Human Immunodeficiency Virus
Human immunodeficiency virus [HIV] can cross the meninges early and persist in the CNS after initial infection [48,49]. Meningitis associated with HIV may occur as part of the primary infection or occur in an already infected patient; HIV has been isolated from the CSF in some of these cases. However, acute meningitis does not occur in every individual who becomes infected and can be silent. Retrospective studies have noted that an acute meningoencephalitis is observed in 5 to 10% of HIV-infected patients during or after the mononucleosis-like syndrome that heralds the initial infection.
Tuberculous Meningitis
Virtually all tuberculous infections of the CNS are caused by the human tubercle bacillus, Mycobacterium tuberculosis.

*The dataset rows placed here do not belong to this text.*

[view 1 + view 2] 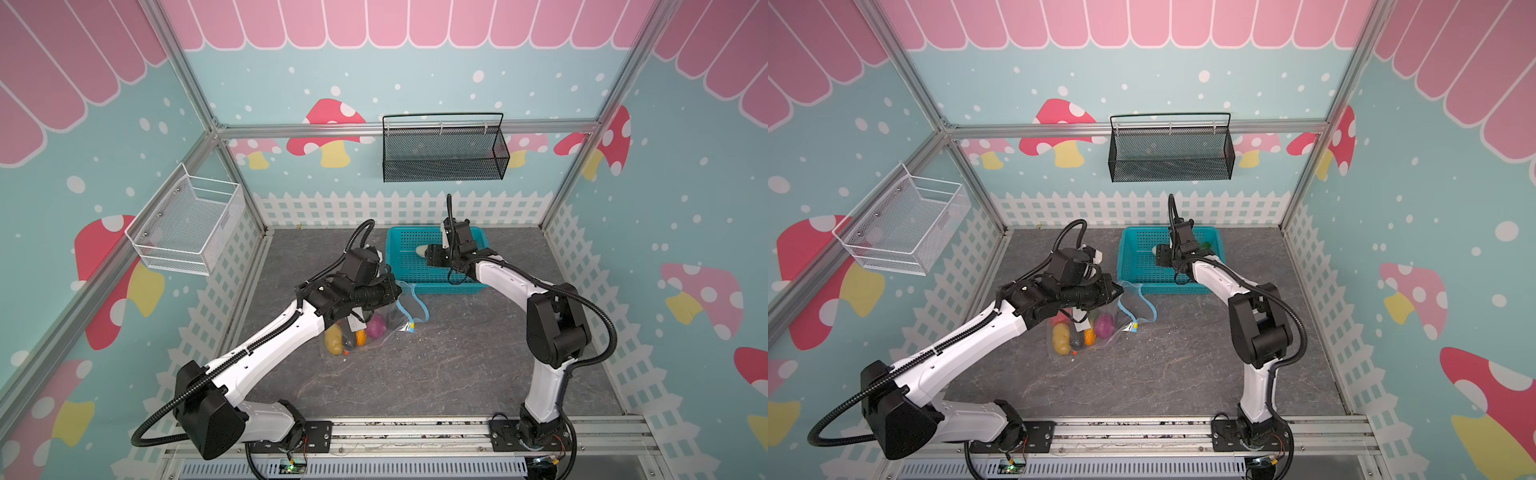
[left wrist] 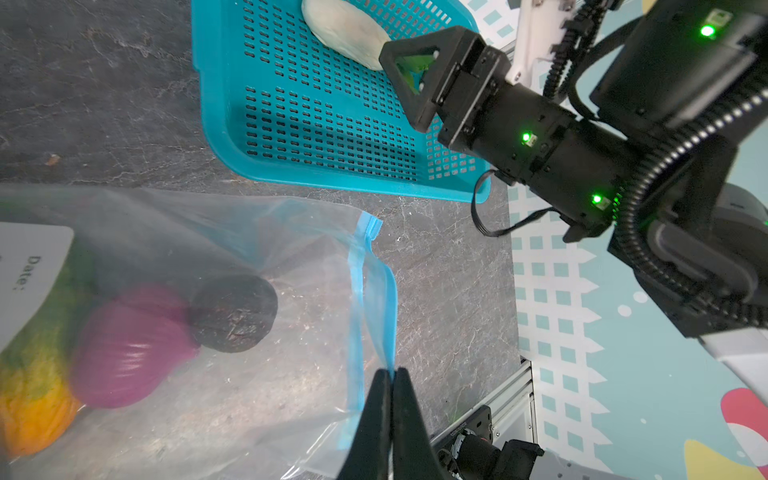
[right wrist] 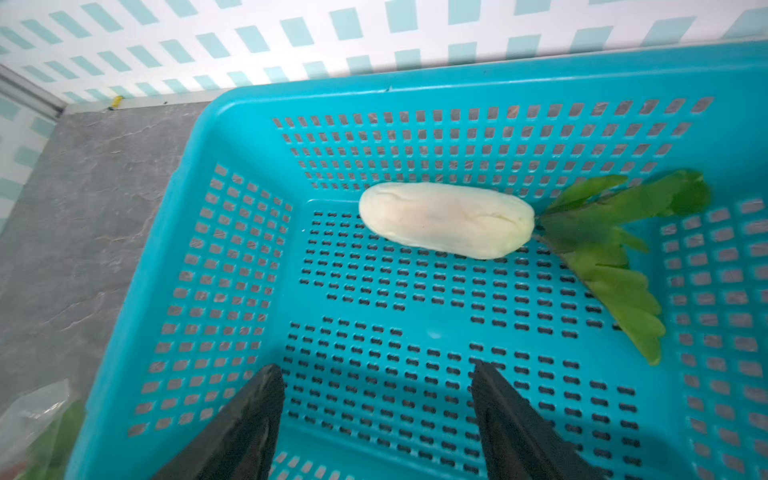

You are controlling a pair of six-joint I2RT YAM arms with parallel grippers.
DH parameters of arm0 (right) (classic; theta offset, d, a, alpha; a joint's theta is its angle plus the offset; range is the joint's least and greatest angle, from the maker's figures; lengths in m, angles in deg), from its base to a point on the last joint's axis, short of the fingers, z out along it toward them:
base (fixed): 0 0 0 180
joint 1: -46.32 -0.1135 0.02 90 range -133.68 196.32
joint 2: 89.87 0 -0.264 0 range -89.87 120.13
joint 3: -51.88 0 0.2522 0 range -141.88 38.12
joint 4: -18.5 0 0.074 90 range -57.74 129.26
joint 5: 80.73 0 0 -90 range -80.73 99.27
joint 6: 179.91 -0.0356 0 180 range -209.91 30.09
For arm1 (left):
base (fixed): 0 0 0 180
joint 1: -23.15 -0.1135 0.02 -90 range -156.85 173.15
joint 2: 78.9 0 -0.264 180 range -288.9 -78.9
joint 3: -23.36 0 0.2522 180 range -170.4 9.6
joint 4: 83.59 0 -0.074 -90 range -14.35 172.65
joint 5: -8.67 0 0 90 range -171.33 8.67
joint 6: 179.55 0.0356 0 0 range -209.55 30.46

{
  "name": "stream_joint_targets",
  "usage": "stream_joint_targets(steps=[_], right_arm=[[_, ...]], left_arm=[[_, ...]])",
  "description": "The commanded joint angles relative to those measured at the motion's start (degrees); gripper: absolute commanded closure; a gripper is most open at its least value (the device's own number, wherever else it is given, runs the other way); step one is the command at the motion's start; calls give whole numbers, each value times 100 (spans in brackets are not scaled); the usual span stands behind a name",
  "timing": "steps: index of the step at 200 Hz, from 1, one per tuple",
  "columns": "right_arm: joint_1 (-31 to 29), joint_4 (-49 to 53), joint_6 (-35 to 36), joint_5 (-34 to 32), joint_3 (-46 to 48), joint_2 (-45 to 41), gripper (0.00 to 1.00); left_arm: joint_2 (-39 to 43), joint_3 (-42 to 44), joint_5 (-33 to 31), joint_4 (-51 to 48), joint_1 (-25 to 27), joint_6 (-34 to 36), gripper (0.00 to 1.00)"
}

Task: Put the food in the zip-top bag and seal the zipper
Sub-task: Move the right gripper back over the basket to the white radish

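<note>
Left gripper (image 2: 390, 376): jaws pressed fully together, pinching the blue zipper (image 2: 356, 291) at the mouth of the clear bag (image 2: 266, 232); pinched edge lifted off the grey table (image 1: 457, 353), rest of the bag sagging below. Bag placement: just left of centre in both top views, partly under the left arm (image 1: 266, 357), upper edge close to the teal basket (image 1: 440, 289), contact not discernible. Bag contents, seen through the plastic: purple onion (image 2: 129, 353), dark eggplant (image 2: 232, 313) touching it, yellow potato (image 1: 333, 340), orange carrot (image 1: 360, 338); white label (image 2: 29, 266) on the bag wall. Small yellow slider (image 1: 412, 326) at the zipper's lower end in a top view. Zipper unsealed, mouth gaping in a loop. Right gripper (image 3: 376, 368): jaws spread wide, nothing between them, poised over the basket floor. White radish (image 3: 446, 220) with green leaves (image 3: 615, 249): lying flat inside the basket, just beyond the right fingertips, apart from them. Basket placement: centre of both top views, near the white fence (image 1: 399, 208) at the back.
</note>
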Motion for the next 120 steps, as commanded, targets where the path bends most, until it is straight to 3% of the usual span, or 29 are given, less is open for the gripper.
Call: stream_joint_targets(steps=[1, 120], right_arm=[[-5, 207, 253, -660, -331, 322, 25], [-13, 565, 552, -1650, -2315, 1949, 22]], left_arm=[[178, 66, -31, 62, -17, 21, 100], [199, 122, 44, 22, -110, 74, 100]])
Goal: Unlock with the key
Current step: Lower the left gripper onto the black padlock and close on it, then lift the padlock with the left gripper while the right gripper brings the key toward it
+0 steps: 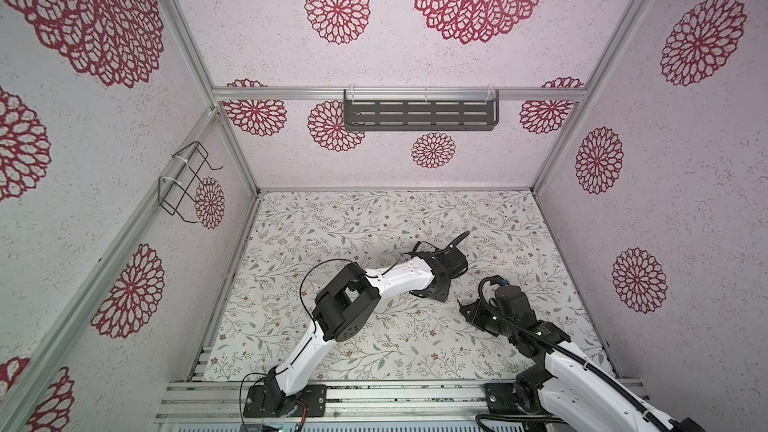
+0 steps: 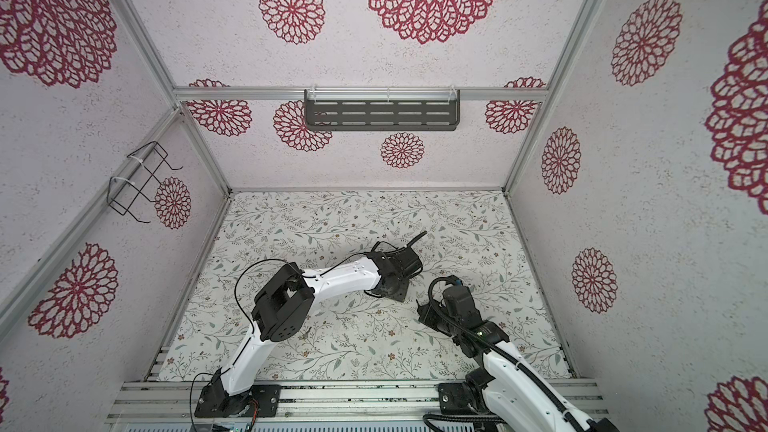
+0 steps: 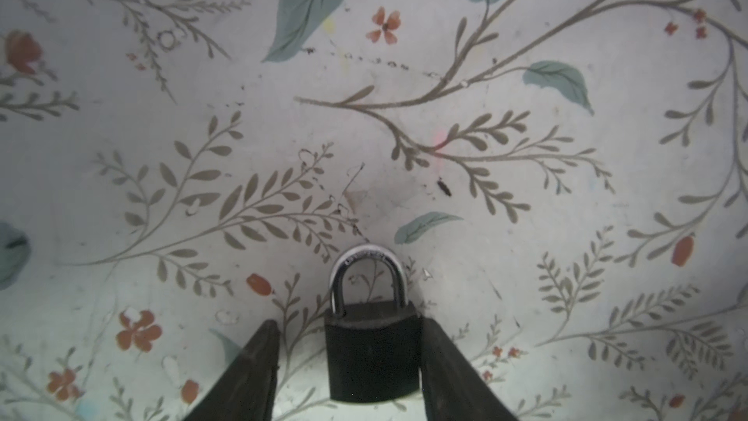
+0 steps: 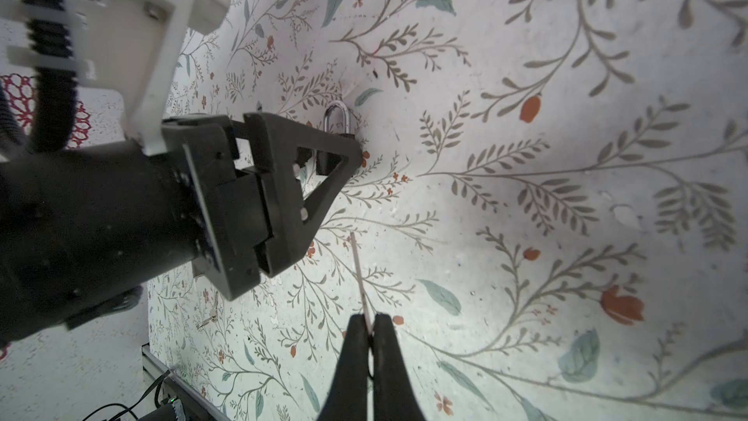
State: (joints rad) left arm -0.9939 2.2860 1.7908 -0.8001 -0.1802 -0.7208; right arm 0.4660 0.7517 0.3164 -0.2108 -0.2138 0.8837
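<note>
Left wrist view: the padlock (image 3: 370,354) is straddled by the parted left claw (image 3: 350,322); the key (image 4: 360,277) is pinched by right claw (image 4: 369,319).

No legible txt, nrs or signs in any view. Closest thing: faint engraved marking along top of the shackle (image 3: 366,257) of the padlock (image 3: 370,354), seen in left wrist view. Looks like lettering but too blurred/small to read; can't tell if brand or nr. In right wrist view the key (image 4: 360,277) is edge-on, no stamp readable.
</note>
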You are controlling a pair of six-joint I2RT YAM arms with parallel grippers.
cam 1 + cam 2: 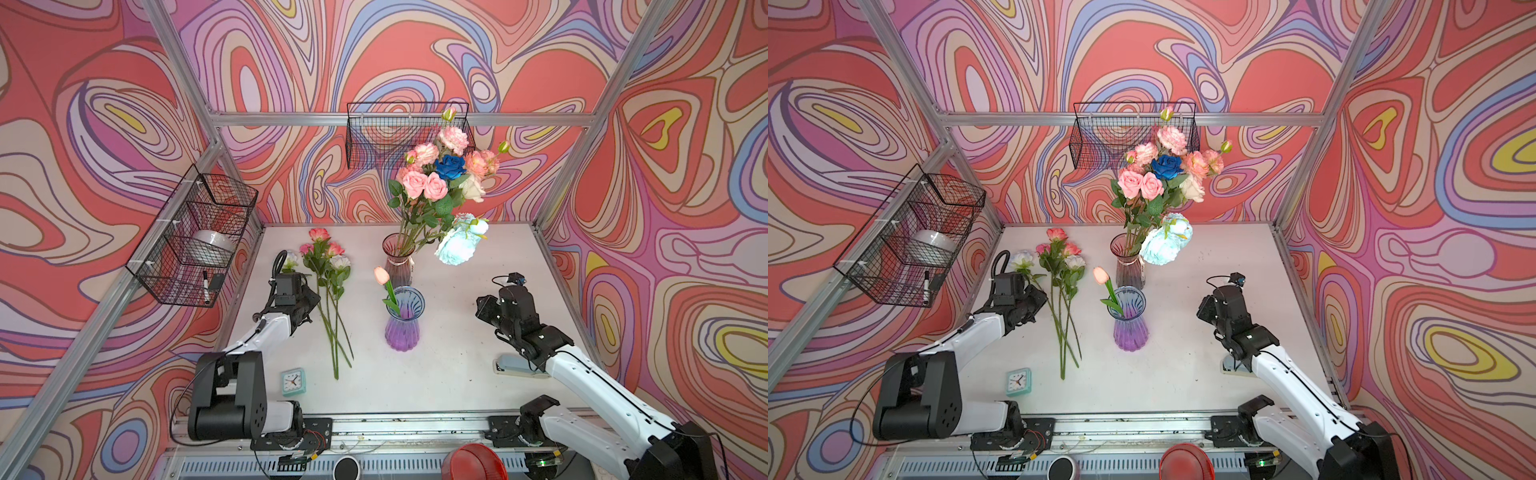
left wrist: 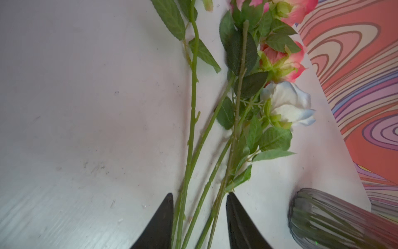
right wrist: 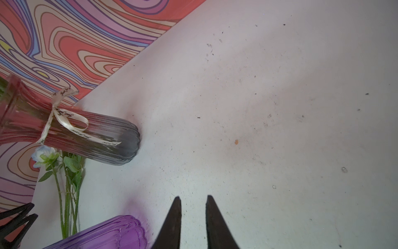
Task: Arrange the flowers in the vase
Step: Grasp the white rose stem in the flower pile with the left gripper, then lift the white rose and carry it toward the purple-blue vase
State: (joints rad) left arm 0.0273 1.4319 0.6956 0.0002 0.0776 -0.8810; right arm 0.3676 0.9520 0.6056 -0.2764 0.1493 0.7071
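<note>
The white table (image 1: 457,382) fills the floor of the booth in both top views. Biggest on it is the bunch of flowers (image 1: 436,178), pink, peach, white, pale blue and one deep blue, standing in the pink vase (image 1: 397,262) at the far middle. Just nearer stands the purple vase (image 1: 402,328), holding a single peach tulip (image 1: 381,275). Left of both vases the loose flowers (image 1: 331,274) lie flat, blooms far, stem ends near. The top views hide the left arm's fingertips. Only the left wrist view shows the left gripper (image 2: 199,194) spread over those stems, several of them between its two fingers with a little gap at each side. The right gripper (image 3: 192,197) hangs over bare table at the right, fingers slightly parted and pinching nothing, as only the right wrist view shows. That view also shows a cream ribbon (image 3: 53,107) tied round the pink vase. A small clock (image 1: 294,381) sits near left, a stapler (image 1: 509,365) near right beneath the right arm
</note>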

Much of the data on the incidence of CNS tuberculosis was obtained in the first half of the 20th century, when approximately 5-15% of individuals exposed to tuberculosis developed symptomatic disease; of this number, 5-10% of patients ultimately had CNS involvement [50]. Tuberculous meningitis accounts for approximately 15% of extrapulmonary cases or about 0.7% of all clinical tuberculosis in the United States. Factors such as advanced age, immunosuppressive drug therapy, transplantation, lymphoma, gastrectomy, pregnancy, diabetes mellitus, and alcoholism are known to compromise the immune response in patients with smoldering chronic organ tuberculosis, leading to reactivation of latent foci and progression to the clinical syndrome of late generalized tuberculosis [51,52]. The advent of HIV infection has also influenced the epidemiology of tuberculosis in the United States [53]. Although the majority of tuberculosis cases in HIV-infected patients are pulmonary, extrapulmonary tuberculosis [including CNS disease] occurs in more than 70% of patients with the acquired immunodeficiency syndrome [AIDS] or AIDS discovered soon after the diagnosis of tuberculosis, but in only 24-45% of patients with tuberculosis and less advanced HIV infection [54]; this suggests that extrapulmonary tuberculosis appears to be more common in patients with more severe HIV-induced immunosuppression.
CLINICAL MANIFESTATIONS
Bacterial Meningitis
Patients with bacterial meningitis classically present with fever, headache, meningismus, and signs of cerebral dysfunction [i.e., confusion, delirium, or a declining level of consciousness ranging from lethargy to coma] [9,55]. In a review of 493 cases of acute bacterial meningitis in adults [5], however, the triad of fever, nuchal rigidity, and change in mental status was found only in two thirds of patients, although all patients had at least one of these findings. The meningismus may be subtle, marked, or acccompanied by Kernig's, Brudzinski's, or both signs [56]. However, in a recent prospective study that examined the diagnostic accuracy of meningeal signs in adults with suspected meningitis, the sensitivity of these findings were only 5% for Kernig’s sign, 5% for Brudzinski’s sign, and 30% for nuchal rigidity [57], indicating that they did not accurately distinguish patients with meningitis from those without meningitis, and the absence of these findings did not rule out the diagnosis of bacterial meningitis. Cranial nerve palsies [especially those involving cranial nerves III, IV, VI, and VII] and focal cerebral signs are seen in 10 to 20% of cases. Seizures occur in about 30% of patients. Focal neurologic deficits and seizures arise from cortical and subcortical ischemia, which results from inflammation and thrombosis of blood vessels, often within the subarachnoid space. Papilledema is seen in less than 5% of cases early in infection, and its presence at the time of clinical presentation should suggest an alternative diagnosis. With disease progression, signs of increased intracranial pressure may develop, including coma, hypertension, bradycardia, and palsy of cranial nerve III.
To further characterize the accuracy and precision of the clinical examination in adult patients with acute meningitis, patient data on 845 episodes of acute meningitis [confirmed by lumbar puncture or autopsy] in patients aged 16-95 years were reviewed [58]; the majority of patients in this review had acute bacterial meningitis, although 62 had tuberculous or “aseptic” meningitis. The results demonstrated that individual items of the clinical history [i.e., headache, nausea, and vomiting] had a low accuracy for the diagnosis of acute meningitis in adults. However, on review of the accuracy of physical examination findings, the absence of fever, neck stiffness, and altered mental status effectively eliminated the likelihood of acute meningitis; the sensitivity was 99-100% for the presence of one of these findings in the diagnosis of acute meningitis. Despite these findings, physicians should have a low threshold for performance of lumbar puncture in patients at high risk for bacterial meningitis, given the serious nature of this disease.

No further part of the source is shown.